Problem requirements:
Check each line of the material, and show the ones that include the word "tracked".

Supplied data:

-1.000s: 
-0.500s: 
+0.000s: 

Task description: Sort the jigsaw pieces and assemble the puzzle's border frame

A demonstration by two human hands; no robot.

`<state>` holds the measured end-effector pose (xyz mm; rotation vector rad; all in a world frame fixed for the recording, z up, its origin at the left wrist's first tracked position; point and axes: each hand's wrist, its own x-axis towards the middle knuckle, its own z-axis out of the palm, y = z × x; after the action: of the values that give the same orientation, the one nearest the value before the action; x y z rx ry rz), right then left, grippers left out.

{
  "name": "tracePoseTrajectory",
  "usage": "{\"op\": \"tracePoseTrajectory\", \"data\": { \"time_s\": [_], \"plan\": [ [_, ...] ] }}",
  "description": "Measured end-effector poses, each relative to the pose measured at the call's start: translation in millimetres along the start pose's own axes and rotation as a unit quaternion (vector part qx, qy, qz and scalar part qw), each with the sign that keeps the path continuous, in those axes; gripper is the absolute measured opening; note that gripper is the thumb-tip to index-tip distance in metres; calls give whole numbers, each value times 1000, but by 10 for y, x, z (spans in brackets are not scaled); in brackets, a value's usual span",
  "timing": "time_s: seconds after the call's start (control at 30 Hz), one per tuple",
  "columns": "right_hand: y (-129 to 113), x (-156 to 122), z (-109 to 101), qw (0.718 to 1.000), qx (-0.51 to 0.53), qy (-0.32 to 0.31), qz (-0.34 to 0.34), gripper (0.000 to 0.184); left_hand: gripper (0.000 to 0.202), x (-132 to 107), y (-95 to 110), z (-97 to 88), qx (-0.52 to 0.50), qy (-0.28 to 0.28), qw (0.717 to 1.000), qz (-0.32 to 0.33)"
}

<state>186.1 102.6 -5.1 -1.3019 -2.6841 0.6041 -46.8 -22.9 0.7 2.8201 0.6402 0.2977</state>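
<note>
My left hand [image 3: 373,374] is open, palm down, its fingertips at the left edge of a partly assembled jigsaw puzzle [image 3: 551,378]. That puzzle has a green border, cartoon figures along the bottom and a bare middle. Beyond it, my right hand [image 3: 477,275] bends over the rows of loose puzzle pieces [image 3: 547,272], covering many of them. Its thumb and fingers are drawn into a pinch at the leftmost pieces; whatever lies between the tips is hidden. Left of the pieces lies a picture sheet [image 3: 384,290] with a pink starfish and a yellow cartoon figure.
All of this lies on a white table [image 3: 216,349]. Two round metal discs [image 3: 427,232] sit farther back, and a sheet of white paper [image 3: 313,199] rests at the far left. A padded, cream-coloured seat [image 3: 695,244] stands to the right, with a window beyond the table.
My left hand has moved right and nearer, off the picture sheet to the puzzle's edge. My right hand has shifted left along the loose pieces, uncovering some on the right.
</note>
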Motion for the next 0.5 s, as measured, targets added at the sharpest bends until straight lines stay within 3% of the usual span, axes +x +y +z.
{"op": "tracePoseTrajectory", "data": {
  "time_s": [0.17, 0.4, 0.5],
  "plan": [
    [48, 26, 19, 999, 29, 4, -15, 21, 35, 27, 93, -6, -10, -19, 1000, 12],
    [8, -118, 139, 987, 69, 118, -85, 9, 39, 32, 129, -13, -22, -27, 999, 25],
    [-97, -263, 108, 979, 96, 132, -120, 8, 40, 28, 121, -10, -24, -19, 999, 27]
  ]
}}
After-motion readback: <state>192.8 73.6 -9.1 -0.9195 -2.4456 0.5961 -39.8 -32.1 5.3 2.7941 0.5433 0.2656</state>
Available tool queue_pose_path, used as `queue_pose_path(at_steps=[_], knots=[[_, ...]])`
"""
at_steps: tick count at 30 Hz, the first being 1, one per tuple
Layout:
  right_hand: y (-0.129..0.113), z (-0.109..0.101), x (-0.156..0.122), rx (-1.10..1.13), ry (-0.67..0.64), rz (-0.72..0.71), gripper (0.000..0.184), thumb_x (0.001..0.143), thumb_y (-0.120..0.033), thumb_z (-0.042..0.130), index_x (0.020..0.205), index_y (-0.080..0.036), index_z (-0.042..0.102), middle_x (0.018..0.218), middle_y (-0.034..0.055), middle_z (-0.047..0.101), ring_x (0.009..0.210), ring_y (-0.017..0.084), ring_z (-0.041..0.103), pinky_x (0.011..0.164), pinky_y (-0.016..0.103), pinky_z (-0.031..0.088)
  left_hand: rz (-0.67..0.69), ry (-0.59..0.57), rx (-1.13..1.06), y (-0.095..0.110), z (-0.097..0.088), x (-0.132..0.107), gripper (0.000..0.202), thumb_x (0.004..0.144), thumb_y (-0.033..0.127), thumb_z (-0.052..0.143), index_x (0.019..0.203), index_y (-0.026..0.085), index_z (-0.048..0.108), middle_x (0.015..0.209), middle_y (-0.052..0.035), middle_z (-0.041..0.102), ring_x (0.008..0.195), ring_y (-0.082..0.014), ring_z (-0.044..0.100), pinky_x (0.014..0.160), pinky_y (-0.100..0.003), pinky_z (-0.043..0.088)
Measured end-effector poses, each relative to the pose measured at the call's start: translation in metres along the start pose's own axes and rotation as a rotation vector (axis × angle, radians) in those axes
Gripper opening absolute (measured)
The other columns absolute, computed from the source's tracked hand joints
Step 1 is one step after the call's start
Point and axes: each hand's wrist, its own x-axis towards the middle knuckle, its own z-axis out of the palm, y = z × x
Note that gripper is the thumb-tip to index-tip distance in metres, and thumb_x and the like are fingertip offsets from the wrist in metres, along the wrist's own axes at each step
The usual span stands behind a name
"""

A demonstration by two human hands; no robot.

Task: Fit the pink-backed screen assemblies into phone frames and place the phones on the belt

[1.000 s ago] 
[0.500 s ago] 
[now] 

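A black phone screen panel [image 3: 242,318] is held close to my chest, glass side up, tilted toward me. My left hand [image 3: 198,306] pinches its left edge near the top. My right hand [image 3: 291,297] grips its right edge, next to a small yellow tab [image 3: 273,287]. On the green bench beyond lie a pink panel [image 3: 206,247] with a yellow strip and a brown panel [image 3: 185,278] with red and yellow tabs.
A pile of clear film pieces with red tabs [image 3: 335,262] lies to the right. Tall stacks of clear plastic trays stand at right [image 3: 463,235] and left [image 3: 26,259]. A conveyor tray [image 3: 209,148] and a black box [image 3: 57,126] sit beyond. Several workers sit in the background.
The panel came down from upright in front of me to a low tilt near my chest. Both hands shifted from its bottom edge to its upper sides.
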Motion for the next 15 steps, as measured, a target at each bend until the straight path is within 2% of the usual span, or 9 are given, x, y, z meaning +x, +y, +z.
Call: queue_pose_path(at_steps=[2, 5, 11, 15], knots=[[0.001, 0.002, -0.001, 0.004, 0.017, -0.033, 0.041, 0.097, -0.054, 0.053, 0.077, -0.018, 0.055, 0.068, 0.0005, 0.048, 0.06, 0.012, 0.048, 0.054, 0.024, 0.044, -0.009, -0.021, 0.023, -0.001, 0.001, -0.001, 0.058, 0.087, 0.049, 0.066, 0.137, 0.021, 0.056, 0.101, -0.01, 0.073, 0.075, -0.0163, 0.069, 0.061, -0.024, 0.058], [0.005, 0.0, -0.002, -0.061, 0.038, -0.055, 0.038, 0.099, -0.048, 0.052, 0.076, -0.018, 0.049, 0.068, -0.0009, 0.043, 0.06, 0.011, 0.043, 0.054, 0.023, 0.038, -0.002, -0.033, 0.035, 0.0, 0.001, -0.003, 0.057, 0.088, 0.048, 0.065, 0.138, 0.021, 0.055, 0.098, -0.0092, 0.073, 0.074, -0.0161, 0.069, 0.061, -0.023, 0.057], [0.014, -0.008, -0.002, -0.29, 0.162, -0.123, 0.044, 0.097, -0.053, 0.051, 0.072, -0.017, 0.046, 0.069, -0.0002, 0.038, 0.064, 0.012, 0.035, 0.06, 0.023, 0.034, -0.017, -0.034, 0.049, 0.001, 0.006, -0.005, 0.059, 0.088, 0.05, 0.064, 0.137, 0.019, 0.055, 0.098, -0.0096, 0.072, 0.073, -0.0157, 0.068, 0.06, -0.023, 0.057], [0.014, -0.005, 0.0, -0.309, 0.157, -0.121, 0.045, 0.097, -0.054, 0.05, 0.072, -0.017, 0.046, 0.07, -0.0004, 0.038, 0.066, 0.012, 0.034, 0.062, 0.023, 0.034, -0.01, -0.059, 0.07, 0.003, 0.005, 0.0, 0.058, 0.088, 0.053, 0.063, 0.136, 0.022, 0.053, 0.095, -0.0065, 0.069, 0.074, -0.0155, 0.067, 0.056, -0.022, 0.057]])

Response area:
`<state>` holds the measured end-effector pose (xyz mm; rotation vector rad; all in a world frame fixed for the recording, z up, its origin at the left wrist's first tracked position; point and axes: each hand's wrist, its own x-axis towards the middle knuckle, its own z-axis out of the palm, y = z × x; after the action: of the values that give the same orientation, the one nearest the value before the action; x y z rx ry rz), right then left, grippers left out.
The other columns absolute, computed from the source's tracked hand joints

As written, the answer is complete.